◆ What to do ◆
Please write out all of the data below exactly, without including the pictures.

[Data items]
◇ ◇ ◇ ◇

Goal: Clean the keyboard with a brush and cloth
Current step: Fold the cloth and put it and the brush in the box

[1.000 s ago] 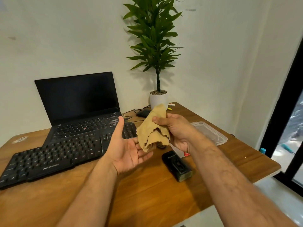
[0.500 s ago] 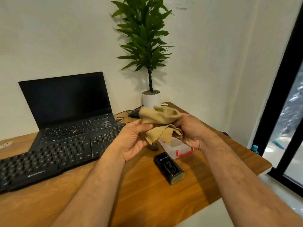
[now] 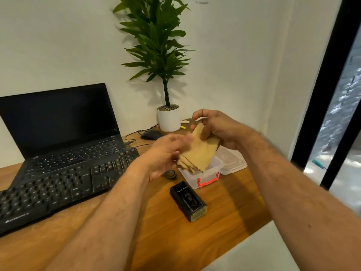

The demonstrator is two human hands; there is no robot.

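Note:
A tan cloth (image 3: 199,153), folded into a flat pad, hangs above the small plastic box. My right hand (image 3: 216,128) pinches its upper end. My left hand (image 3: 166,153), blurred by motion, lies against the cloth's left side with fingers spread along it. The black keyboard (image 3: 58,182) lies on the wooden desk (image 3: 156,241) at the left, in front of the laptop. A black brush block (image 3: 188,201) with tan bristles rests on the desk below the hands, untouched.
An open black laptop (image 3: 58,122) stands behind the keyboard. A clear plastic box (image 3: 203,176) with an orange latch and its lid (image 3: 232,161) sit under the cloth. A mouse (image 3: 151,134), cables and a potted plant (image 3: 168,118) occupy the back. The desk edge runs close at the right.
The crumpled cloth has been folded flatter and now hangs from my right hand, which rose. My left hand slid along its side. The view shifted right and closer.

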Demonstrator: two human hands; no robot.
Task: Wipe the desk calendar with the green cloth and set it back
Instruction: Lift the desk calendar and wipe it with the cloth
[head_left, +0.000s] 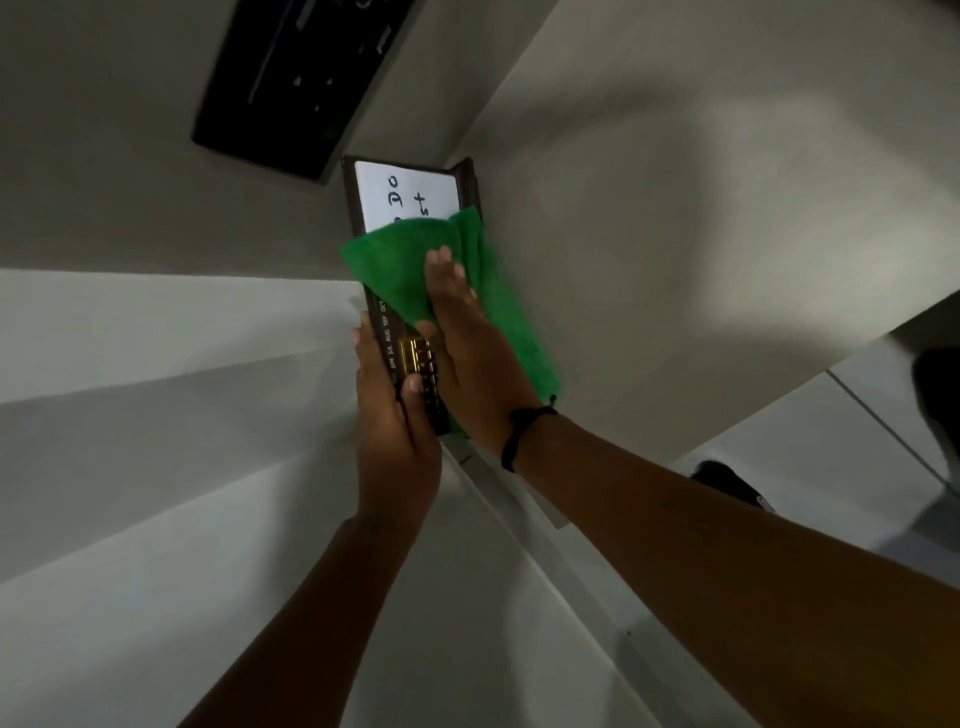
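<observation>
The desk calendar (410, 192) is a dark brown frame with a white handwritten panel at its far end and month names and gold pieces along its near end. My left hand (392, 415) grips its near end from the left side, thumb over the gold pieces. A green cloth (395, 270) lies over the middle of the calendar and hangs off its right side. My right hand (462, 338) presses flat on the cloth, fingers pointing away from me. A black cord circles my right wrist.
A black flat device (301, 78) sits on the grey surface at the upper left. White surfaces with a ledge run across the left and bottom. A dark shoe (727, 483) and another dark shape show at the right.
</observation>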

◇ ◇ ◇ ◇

◆ Result for this exercise ◆
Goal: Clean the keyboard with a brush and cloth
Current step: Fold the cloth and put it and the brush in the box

[1.000 s ago] 
[0.500 s ago] 
[now] 

The demonstrator is two human hands; there is no robot.

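Note:
A tan cloth (image 3: 199,153), folded into a flat pad, hangs above the small plastic box. My right hand (image 3: 216,128) pinches its upper end. My left hand (image 3: 166,153), blurred by motion, lies against the cloth's left side with fingers spread along it. The black keyboard (image 3: 58,182) lies on the wooden desk (image 3: 156,241) at the left, in front of the laptop. A black brush block (image 3: 188,201) with tan bristles rests on the desk below the hands, untouched.
An open black laptop (image 3: 58,122) stands behind the keyboard. A clear plastic box (image 3: 203,176) with an orange latch and its lid (image 3: 232,161) sit under the cloth. A mouse (image 3: 151,134), cables and a potted plant (image 3: 168,118) occupy the back. The desk edge runs close at the right.
The crumpled cloth has been folded flatter and now hangs from my right hand, which rose. My left hand slid along its side. The view shifted right and closer.
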
Demonstrator: two human hands; no robot.
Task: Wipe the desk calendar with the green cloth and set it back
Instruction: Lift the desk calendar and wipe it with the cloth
[head_left, +0.000s] 
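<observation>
The desk calendar (410, 192) is a dark brown frame with a white handwritten panel at its far end and month names and gold pieces along its near end. My left hand (392, 415) grips its near end from the left side, thumb over the gold pieces. A green cloth (395, 270) lies over the middle of the calendar and hangs off its right side. My right hand (462, 338) presses flat on the cloth, fingers pointing away from me. A black cord circles my right wrist.
A black flat device (301, 78) sits on the grey surface at the upper left. White surfaces with a ledge run across the left and bottom. A dark shoe (727, 483) and another dark shape show at the right.
</observation>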

There's no more to this exercise.